Yusuf Suresi 31. Ayet ile İlgili Dil Bilgisi Açıklamaları:

Dil bilgisi açıklamaları
KelimeTemel Anlamı
أَحْضَرَتْDavet etti
مَكَانًاYer
مَقَامًاMakâm, konum
مَلَائِكَةًMelek
كَانَOlmak

Ayette, kelimelerin okunuşu sırasında dikkat edilmesi gereken tecvid kuralları arasında, idgam ve med kuralları bulunmaktadır. Bazı kelimelerde, özellikle 'كَانَ' kelimesinde med uygulamaları görülmektedir.

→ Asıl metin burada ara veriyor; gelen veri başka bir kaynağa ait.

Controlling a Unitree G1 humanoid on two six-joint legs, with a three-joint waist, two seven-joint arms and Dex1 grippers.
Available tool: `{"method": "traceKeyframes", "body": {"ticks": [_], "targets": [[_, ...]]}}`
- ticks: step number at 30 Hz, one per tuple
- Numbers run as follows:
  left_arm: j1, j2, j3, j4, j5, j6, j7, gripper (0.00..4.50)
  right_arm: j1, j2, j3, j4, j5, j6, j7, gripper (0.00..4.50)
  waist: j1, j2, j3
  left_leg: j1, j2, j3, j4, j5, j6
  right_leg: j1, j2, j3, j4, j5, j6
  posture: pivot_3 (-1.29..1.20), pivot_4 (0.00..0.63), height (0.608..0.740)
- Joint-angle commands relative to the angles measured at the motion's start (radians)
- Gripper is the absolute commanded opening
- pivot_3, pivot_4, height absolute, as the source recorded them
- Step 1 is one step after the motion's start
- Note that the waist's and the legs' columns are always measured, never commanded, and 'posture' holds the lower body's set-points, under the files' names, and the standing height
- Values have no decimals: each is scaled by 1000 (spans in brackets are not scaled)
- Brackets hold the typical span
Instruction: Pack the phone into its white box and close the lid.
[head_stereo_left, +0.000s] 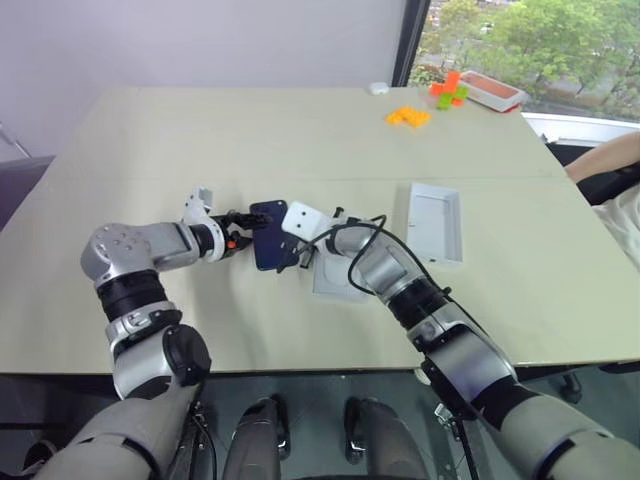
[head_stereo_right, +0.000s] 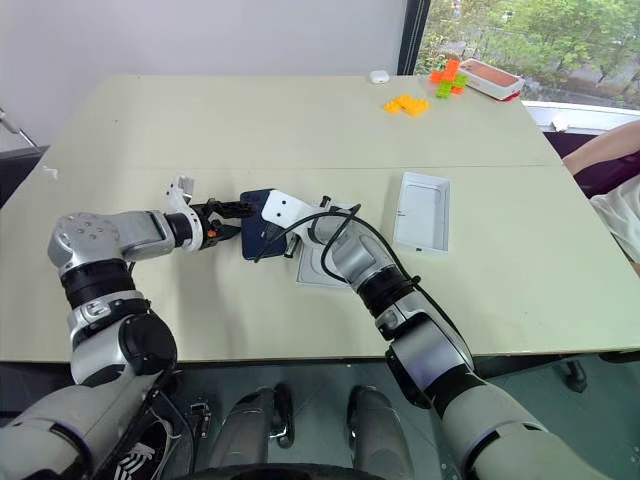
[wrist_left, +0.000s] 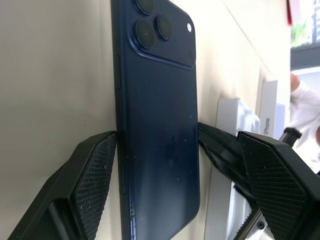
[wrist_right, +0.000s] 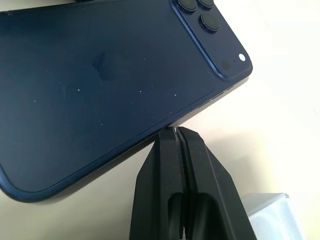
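Phone (head_stereo_left: 270, 236) — one — between two grippers' fingers (wrist_left: 95, 175).

**What else sits on and around the table**

We see a wide, pale beige table (head_stereo_left: 300, 130) with a seam running across its middle. Toward its far right corner lies a small heap of orange blocks (head_stereo_left: 408, 117), and just beyond them stand a few orange and green blocks (head_stereo_left: 449, 91) beside a shallow red-rimmed tray (head_stereo_left: 491, 91). A small white rounded object (head_stereo_left: 378, 88) rests at the far edge. At the right side we notice a person's arm (head_stereo_left: 605, 155). Behind the table we make out a plain wall and a window with green trees (head_stereo_left: 530, 35).
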Motion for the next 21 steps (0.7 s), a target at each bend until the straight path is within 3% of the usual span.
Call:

Yusuf Suresi 31. Ayet ile İlgili İstatistiksel Bilgiler ve Görselleştirme:

İstatiksel bilgiler
KelimeTemel AnlamıKur'an'daki Toplam Geçiş Sayısı
كَانَOlmak30
مَلَائِكَةًMelek88
أَحْضَرَتْDavet etti9

Kur'an'da geçen 'كَانَ' kelimesi, varlık, durum belirtme gibi anlamları ile sıkça kullanılan bir terimdir. 'مَلَائِكَةً' kelimesi ise, meleklerin yüceliğini ve manevi varlıklarını ifade ettiği için tekrarı oldukça fazladır. 'أَحْضَرَتْ' kelimesi ise, olayların akışını belirten bir fiil olarak daha az görülmektedir.

مَلَائِكَةً

88

كَانَ

30

أَحْضَرَتْ

9

Kelimelerin Kur'an'da geçiş grafiği

Yusuf Suresi 31. Ayetin Meallerindeki Dilsel Farklılıklar:

Ayetin meallerindeki dilsel farklılıklar
Meal SahibiKullanılan İfadeDilsel Tonu
Abdulbaki Gölpınarlıbüyük ve şerefli bir melekAçıklayıcı
Diyanet İşlerişerefli bir melektirGeleneksel
Elmalılı Hamdi Yazıryüce bir melektirGeleneksel
Mehmet Okuyandeğerli bir melektirModern
Ömer Nasuhi Bilmenbir kerîm melektirGeleneksel
Süleyman Ateşgüzel bir melektirModern
Süleymaniye Vakfıdeğerli bir melekModern
Yaşar Nuri Öztürkasil bir melekModern

Yukarıdaki tabloda görüldüğü üzere, mealler arasında 'melek' ifadesi sıkça kullanılmıştır; bu ailevi değerlere ve manevi değerlere işaret eder. 'Şerefli', 'değerli', 'asil' gibi terimler ise, Yûsuf'un insanüstü özelliklerini vurgulamak amacıyla tercih edilmiştir. Çoğu mealde ortak olarak 'melek' ifadesi kullanılmıştır, bu da söz konusu ayetin özelliği ve Yûsuf'un durumunu belirtmek için en uygun kelime olduğuna işaret ediyor. Bunun yanı sıra, 'melek' ile birlikte gelen sıfatlar arasında farklılıklar gözlemlenmektedir. 'Güzel', 'büyük', 'yüce' gibi ifadeler, meleklerin niteliklerini farklı açılardan ele alarak okuyucuya sunmaktadır. Bu da farklı yorumlamaların, araştırmaların ve bağlamların dikkate alındığını gösterir.